Many incoming students are excited about beginning to connect to the legal community as soon as they can. One of the ways MJF facilitates this is by working with local agencies that provide legal and law-related services on setting up group and individual projects that utilize incoming first years’ talents and enthusiasm as well as help them to acclimate to working in a legal setting, teaching professionalism, helping them to understand what the agencies do and the impact they have on the greater community. This program is called the Pre-Orientation Service Project (POSP).
In 2014, Mr. Hafemann began volunteering for HOME Line as a part of POSP and continued there throughout his first year. He states that the best part of working with HOME Line is that students get to work directly with people and help provide them with real solutions to problems that they are currently facing. HOME Line is a very flexible opportunity, but also provides students with a challenge. Jason says, “It requires you to know your stuff because you never know what kind of question you are going to get next.” Learning to think on your feet is excellent training for law students.
When asked whether working at HOME Line has him, he states, “Working with HOME Line keeps me grounded. In school, you learn about complex matters and things that don’t really affect a lot of people. HOME Line reminds me that the justice system works to help everyday people just as much as others, even the problem isn’t worth a lot of money.”
Jason grew up on a small farm west of the cities and credits his parents for his strong work ethic and desire to improve. He earned a Bachelor of Arts in History and International Studies from University of Minnesota, Duluth. Before coming to law school, he worked at the Minnesota Attorney General’s Office for two years in the Consumer Division. This summer, he is working as a law clerk at Ramsey County Attorney’s Office in the Child Support Division and as a research assistant at his law school. In his spare time, he likes to stay active by helping out on the family farm and playing volleyball.
Victoria Brenner
Victoria J. Brenner is a partner at Collins, Buckley, Sauntry, & Haugh, where she practices family law and lawyers’ professional responsibility. Victoria helped co-found the Minnesota Justice Foundation’s Student Chapter at the University of St.
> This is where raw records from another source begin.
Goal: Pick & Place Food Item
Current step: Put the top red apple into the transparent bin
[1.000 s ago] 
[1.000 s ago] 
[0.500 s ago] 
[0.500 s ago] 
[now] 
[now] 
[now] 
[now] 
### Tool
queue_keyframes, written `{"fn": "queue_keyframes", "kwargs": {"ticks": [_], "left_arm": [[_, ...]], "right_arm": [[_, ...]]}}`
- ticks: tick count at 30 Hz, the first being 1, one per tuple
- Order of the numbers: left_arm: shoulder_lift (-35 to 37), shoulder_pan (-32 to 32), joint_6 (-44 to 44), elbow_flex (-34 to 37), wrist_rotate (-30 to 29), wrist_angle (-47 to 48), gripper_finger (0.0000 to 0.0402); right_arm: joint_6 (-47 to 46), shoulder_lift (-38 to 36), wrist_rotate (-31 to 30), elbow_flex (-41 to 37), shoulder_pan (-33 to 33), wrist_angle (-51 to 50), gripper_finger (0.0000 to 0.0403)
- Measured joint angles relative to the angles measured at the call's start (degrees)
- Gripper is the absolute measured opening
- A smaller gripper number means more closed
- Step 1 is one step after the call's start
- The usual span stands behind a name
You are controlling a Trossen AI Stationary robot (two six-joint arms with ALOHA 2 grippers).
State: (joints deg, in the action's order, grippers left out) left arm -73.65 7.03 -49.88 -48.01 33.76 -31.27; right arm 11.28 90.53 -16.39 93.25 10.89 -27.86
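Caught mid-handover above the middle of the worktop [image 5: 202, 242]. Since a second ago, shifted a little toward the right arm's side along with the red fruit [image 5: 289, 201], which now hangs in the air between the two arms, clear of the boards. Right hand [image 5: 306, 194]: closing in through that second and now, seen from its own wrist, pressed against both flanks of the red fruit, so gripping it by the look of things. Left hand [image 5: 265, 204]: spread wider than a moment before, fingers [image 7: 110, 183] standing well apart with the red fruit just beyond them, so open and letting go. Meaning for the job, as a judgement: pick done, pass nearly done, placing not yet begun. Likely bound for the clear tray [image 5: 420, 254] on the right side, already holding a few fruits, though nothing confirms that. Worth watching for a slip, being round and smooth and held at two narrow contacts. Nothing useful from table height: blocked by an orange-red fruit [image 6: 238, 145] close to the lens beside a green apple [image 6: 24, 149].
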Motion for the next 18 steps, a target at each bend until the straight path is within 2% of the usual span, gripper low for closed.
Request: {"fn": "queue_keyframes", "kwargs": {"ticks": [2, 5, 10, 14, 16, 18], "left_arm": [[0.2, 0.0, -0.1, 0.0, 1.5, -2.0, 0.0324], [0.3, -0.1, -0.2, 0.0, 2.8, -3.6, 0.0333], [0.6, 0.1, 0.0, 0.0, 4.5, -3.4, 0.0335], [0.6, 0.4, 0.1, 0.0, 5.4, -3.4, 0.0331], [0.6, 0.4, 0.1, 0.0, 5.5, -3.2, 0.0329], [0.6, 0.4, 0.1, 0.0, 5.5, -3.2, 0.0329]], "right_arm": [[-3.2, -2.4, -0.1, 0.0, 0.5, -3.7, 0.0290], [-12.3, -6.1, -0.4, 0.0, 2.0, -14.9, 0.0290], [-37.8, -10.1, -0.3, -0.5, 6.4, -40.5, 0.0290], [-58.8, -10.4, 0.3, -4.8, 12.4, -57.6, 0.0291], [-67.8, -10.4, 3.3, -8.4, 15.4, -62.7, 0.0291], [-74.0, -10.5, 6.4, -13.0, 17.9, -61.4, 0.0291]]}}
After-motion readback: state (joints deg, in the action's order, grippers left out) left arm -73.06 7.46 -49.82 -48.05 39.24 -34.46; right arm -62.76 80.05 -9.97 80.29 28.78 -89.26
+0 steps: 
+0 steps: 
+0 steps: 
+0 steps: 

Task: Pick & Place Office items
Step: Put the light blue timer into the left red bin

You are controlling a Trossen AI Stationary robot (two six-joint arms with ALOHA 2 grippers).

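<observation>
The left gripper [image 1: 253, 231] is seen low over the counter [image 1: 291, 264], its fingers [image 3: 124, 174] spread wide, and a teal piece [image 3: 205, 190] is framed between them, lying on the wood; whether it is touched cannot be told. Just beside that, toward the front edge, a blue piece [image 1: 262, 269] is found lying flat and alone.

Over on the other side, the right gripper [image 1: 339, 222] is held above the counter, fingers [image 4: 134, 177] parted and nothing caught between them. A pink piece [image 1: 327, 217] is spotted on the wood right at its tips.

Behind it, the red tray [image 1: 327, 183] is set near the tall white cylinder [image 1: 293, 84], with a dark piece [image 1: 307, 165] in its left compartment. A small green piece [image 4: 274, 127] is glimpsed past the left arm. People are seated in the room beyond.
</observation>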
Thomas School of Law in 2001, and graduated in the inaugural class of 2004. As a student she was encouraged to practice law holistically and to give back to the bar and the community through professionalism and volunteerism.
Victoria currently serves as the Chair to the Minnesota Justice Foundation’s Board of Directors, participating in the Executive, Finance and Membership committees. She enjoys “serving an organization that stands for promoting volunteerism among the bar,” as well as working with lawyers from diverse practice areas and firm sizes. “It is an impressive cross-section of our community who believe strongly in providing access to justice to those who cannot easily obtain it without the help of the legal service agencies we support.” When asked about how her participation with MJF has affected her growth as a lawyer, she asserts, “It has deepened my commitment to serving pro bono clients even when I don’t believe I have time to do so.”
In addition to Chairing MJF’s Board, Victoria serves as a delegate for the Ramsey County Bar Association to the Minnesota State Bar Association Assembly, on the Association of Family and Conciliation Courts (Minnesota Chapter) Annual Conference Planning and Sponsorship Committees, and volunteers with the Hennepin County Limited Scope Legal Services Program and Tubman/Chrysalis.